WORK TO COMPLETE
The data is to be reproduced in full and without error.

INPUT DATA
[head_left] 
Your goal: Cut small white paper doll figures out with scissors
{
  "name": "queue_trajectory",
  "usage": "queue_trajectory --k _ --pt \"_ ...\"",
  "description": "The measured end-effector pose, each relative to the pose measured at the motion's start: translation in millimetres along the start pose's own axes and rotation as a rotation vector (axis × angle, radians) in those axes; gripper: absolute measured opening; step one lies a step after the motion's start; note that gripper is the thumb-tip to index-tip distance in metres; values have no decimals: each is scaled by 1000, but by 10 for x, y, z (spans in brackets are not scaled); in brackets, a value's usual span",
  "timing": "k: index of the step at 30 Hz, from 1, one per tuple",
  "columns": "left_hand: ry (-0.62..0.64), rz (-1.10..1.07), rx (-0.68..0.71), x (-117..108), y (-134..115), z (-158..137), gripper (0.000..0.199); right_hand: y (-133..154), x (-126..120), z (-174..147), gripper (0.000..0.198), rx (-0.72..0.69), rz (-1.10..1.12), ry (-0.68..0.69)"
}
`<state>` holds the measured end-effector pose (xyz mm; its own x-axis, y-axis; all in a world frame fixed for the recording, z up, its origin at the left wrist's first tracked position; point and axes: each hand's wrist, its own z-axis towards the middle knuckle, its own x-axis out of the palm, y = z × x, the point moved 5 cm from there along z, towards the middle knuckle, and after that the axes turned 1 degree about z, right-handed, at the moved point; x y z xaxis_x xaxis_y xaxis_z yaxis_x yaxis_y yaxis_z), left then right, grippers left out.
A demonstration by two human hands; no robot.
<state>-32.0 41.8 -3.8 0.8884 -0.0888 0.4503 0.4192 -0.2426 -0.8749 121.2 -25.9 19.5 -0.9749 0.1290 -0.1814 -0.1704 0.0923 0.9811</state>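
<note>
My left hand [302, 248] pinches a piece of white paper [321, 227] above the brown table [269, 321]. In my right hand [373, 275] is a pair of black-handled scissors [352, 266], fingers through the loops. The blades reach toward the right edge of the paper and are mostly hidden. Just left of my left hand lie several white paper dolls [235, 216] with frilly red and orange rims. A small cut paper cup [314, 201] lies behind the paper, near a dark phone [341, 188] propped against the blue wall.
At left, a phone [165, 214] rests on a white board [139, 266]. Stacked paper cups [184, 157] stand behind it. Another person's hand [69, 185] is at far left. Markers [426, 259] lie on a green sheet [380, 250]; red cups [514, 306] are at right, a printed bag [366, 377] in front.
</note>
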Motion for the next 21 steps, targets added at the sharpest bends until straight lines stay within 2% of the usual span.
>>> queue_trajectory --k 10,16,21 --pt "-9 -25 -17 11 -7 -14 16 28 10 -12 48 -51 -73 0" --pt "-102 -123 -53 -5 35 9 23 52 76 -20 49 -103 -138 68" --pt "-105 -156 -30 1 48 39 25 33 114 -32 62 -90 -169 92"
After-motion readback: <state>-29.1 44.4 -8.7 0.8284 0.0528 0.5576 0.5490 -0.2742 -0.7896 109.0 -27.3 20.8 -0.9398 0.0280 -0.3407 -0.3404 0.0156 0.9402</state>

PROBLEM SOLUTION
[head_left] 
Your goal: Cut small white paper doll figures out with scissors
{
  "name": "queue_trajectory",
  "usage": "queue_trajectory --k _ --pt \"_ ...\"",
  "description": "The measured end-effector pose, each relative to the pose measured at the motion's start: translation in millimetres along the start pose's own axes and rotation as a rotation vector (axis × angle, radians) in those axes; gripper: absolute measured opening; step one lies a step after the motion's start; note that gripper is the thumb-tip to index-tip distance in metres; values have no decimals: each is scaled by 1000, but by 10 for x, y, z (spans in brackets are not scaled); in brackets, a value's usual span",
  "timing": "k: index of the step at 30 Hz, from 1, one per tuple",
  "columns": "left_hand: ry (-0.62..0.64), rz (-1.10..1.07), rx (-0.68..0.71), x (-117..108), y (-134..115), z (-158..137), gripper (0.000..0.199); right_hand: y (-133..154), x (-126..120), z (-174..147), gripper (0.000..0.198), rx (-0.72..0.69), rz (-1.10..1.12), ry (-0.68..0.69)"
}
`<state>` holds the measured end-effector pose (xyz mm; its own x-axis, y-axis; all in a world frame fixed for the recording, z up, its origin at the left wrist's first tracked position; point and axes: each hand's wrist, its own z-axis towards the middle knuckle, its own x-axis out of the palm, y = z × x, the point moved 5 cm from there along z, towards the middle knuckle, and after that the axes turned 1 degree about z, right-handed, at the moved point; x y z xaxis_x xaxis_y xaxis_z yaxis_x yaxis_y yaxis_z), left then right, grippers left out.
A demonstration by two human hands; no robot.
<state>-32.0 41.8 -3.8 0.8884 -0.0888 0.4503 0.4192 -0.2426 -0.8749 121.2 -25.9 19.5 -0.9749 0.1290 -0.1814 -0.1704 0.0923 0.9811</state>
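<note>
My left hand [302, 248] pinches a piece of white paper [321, 227] above the brown table [269, 321]. In my right hand [373, 275] is a pair of black-handled scissors [352, 266], fingers through the loops. The blades reach toward the right edge of the paper and are mostly hidden. Just left of my left hand lie several white paper dolls [235, 216] with frilly red and orange rims. A small cut paper cup [314, 201] lies behind the paper, near a dark phone [341, 188] propped against the blue wall.
At left, a phone [165, 214] rests on a white board [139, 266]. Stacked paper cups [184, 157] stand behind it. Another person's hand [69, 185] is at far left. Markers [426, 259] lie on a green sheet [380, 250]; red cups [514, 306] are at right, a printed bag [366, 377] in front.
</note>
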Motion for the next 21 steps, targets added at the sharpest bends until straight lines stay within 2% of the usual span.
>>> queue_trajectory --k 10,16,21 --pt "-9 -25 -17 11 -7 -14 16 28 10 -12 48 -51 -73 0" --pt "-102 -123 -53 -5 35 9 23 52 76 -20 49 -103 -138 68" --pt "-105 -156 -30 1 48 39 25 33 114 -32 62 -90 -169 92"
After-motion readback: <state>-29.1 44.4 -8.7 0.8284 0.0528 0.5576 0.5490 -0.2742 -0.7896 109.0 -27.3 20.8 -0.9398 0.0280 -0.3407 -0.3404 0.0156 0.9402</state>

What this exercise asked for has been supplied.